So the Crabs followed him with pleasure. On the way the Fox told them
all sorts of delightful things, and cheered them on most heartily.
Having thus gone some distance, they reached a plain, where the Fox
came to a stand, and made a low moan in the direction of an adjacent
wood. Instantly a number of foxes came out of the wood and joined
their kinsman, and all of them at once set about hunting the poor
Crabs, who fled in all directions for their lives, but were soon caught
and devoured.
When the banquet was over, the Foxes said to their friend: "How great
thy skill and cunning!"
The heartless villain replied, with a wink: "My friends, _There is
cunning in cunning_."
The Camel and the Pig
A Camel said: "Nothing like being tall! Look how tall I am!"
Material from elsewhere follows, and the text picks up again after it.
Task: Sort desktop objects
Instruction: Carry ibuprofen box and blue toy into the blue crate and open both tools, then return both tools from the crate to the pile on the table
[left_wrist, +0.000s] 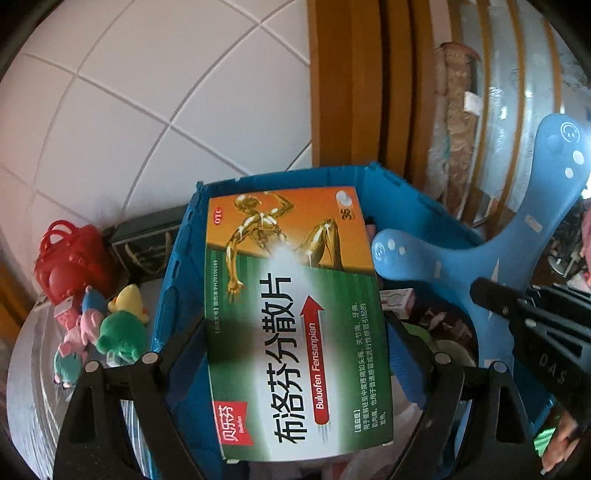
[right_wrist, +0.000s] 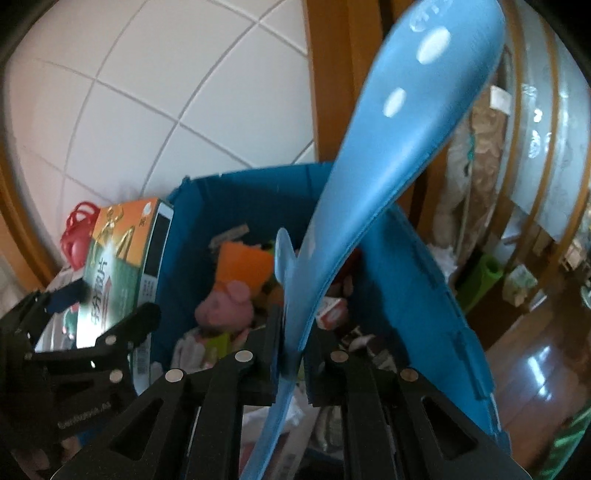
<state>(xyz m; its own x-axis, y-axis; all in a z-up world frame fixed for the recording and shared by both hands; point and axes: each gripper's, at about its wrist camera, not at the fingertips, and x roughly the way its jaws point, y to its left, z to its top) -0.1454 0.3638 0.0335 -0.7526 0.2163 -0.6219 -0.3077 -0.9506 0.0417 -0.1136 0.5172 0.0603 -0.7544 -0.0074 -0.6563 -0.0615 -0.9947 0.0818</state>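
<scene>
A green-and-orange carton (left_wrist: 295, 325) lettered "Buluofen Fensanpian" and "OTC" is clamped flat between the wide-set jaws of the left gripper (left_wrist: 295, 354), over a blue plastic bin (left_wrist: 177, 280). The right gripper (right_wrist: 291, 354) pinches a smooth blue three-armed toy (right_wrist: 369, 177) above the cluttered bin; white wall tiles (left_wrist: 147, 110) lie beyond.

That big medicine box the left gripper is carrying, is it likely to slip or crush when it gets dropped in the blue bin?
The medicine box is glossy printed card, so it could slide between the left gripper's fingers. It looks like thin carton, probably light for its size and easy to dent if squeezed. Flat and wide, it should land flat in the blue bin rather than roll.
</scene>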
A Pig, who heard these words, said: "Nothing like being short! Look
how short I am!"
The Camel said: "Well, if I fail to prove the truth of what I said, I
shall give up my hump."
The Pig said: "If I fail to prove the truth of what I have said, I
shall give up my snout."
"Agreed!" said the Camel.
"Just so!" said the Pig.
They came to a garden, enclosed by a low wall without any opening. The
Camel stood on this side the wall, and reaching the plants within by
means of his long neck made a breakfast on them. Then he turned
jeeringly to the Pig, who had been standing at the bottom of the wall
without even a look at the good things in the garden, and said: "Now,
would you be tall, or short?"
Next they came to a garden, enclosed by a high wall, with a wicket gate
at one end. The Pig entered by the gate and, after having eaten his
fill of the vegetables within, came out, laughing at the poor Camel,
who had had to stay outside, because he was too tall to enter the
garden by the gate, and said: "Now, would you be tall, or short?"
Then they thought the matter over, and came to the conclusion that the
Camel should keep his hump and the Pig his snout, observing: "_Tall is
good, where tall would do; if short, again, 'tis also true!_"
MALAYAN FABLES
"He who is not possessed of such a book as will dispel many doubts,
point out hidden treasures, and is, as it were, a mirror of all things,
is even an ignorant man."
MALAYAN FABLES
Father "Lime-stick" and the Flower-pecker
Old Father Lime-stick once limed a tree for birds and caught a
Flower-pecker.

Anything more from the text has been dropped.